Vous pouvez également opter pour une balançoire à bébé, une chaise vibrante ou un quelconque gadget approuvé pour déposer votre nourrisson. Le but ultime : varier les mouvements et s’accorder un répit musculaire. Il n’y a pas qu’une solution… et il n’y a pas deux nourrissons parfaitement identiques! Soyez créatifs!

8. Rappelez-vous que tout est passager

Bien que ces heures de pleurs soient interminables à vos sens épuisés, tout finit par passer. Une maman de quatre, bien expérimentée, m’a dit un jour : « prends un selfie de bébé et toi, au moment où tu sens que ta journée n’a plus de fin, que ton estomac crie famine, que tes cheveux imitent ceux d’un robineux et que tes membres implosent d’acide lactique. Conserve-la précieusement et lorsque ton enfant grandira, non seulement tu auras oublié ta souffrance, mais tu regretteras ces moments de tendresse, où ta présence était réconfortante, tendre et vitale. »
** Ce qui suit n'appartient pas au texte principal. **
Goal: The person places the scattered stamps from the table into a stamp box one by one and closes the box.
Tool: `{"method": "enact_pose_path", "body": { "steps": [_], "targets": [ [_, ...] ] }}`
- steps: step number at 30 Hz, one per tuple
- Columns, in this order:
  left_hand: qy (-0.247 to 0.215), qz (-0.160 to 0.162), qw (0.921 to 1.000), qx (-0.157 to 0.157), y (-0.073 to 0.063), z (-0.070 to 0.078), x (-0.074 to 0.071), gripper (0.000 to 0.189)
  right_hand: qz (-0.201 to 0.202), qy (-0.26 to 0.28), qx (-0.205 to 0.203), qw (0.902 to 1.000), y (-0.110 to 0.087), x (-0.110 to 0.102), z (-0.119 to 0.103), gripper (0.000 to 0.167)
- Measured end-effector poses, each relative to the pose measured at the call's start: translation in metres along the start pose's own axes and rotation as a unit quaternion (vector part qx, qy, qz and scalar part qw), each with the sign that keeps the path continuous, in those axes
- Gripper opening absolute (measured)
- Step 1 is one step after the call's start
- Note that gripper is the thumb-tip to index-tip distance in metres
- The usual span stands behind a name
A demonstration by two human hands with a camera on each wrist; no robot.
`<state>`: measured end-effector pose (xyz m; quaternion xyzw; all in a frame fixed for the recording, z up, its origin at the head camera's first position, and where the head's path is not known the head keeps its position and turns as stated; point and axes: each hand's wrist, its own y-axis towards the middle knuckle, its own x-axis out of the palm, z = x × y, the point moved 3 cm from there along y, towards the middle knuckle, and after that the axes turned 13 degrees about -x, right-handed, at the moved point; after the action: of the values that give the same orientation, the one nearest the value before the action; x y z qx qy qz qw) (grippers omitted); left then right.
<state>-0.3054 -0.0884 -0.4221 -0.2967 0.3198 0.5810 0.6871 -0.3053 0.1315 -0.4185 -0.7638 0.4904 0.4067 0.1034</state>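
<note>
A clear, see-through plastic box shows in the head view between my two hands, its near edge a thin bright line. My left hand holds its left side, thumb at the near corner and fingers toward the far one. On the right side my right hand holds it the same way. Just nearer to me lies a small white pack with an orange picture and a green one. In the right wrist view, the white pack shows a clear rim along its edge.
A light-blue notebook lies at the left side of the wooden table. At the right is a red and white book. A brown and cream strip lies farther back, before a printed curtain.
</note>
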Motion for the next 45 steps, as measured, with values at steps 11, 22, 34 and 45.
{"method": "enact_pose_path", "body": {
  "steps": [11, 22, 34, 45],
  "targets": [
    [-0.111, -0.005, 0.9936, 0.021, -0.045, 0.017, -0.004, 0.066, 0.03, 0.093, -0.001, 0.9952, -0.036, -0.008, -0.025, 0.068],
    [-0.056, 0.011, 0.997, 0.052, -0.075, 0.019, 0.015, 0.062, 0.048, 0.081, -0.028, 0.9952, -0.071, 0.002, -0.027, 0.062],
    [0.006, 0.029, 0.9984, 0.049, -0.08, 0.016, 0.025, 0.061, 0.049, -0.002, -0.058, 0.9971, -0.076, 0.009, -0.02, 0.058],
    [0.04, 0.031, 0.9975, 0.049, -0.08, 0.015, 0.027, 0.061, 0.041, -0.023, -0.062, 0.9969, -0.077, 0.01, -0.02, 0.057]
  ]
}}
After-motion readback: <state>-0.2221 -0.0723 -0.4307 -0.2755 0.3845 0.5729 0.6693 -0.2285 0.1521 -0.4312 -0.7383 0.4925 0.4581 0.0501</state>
Après trois enfants, j’admets accueillir plus doucement les soirs et nuits de pleurs et d’horreur. Ma sage amie n’avait pas tort. Ça finit par finir, réellement. Ça ne rend pas le moment présent plus facile, mais ça aide à relativiser et moins errer dans le profond découragement. La souffrance s’oublie, petit à petit. Tellement, qu’on en fait fi, en procréant à nouveau ou en regardant notre album photo.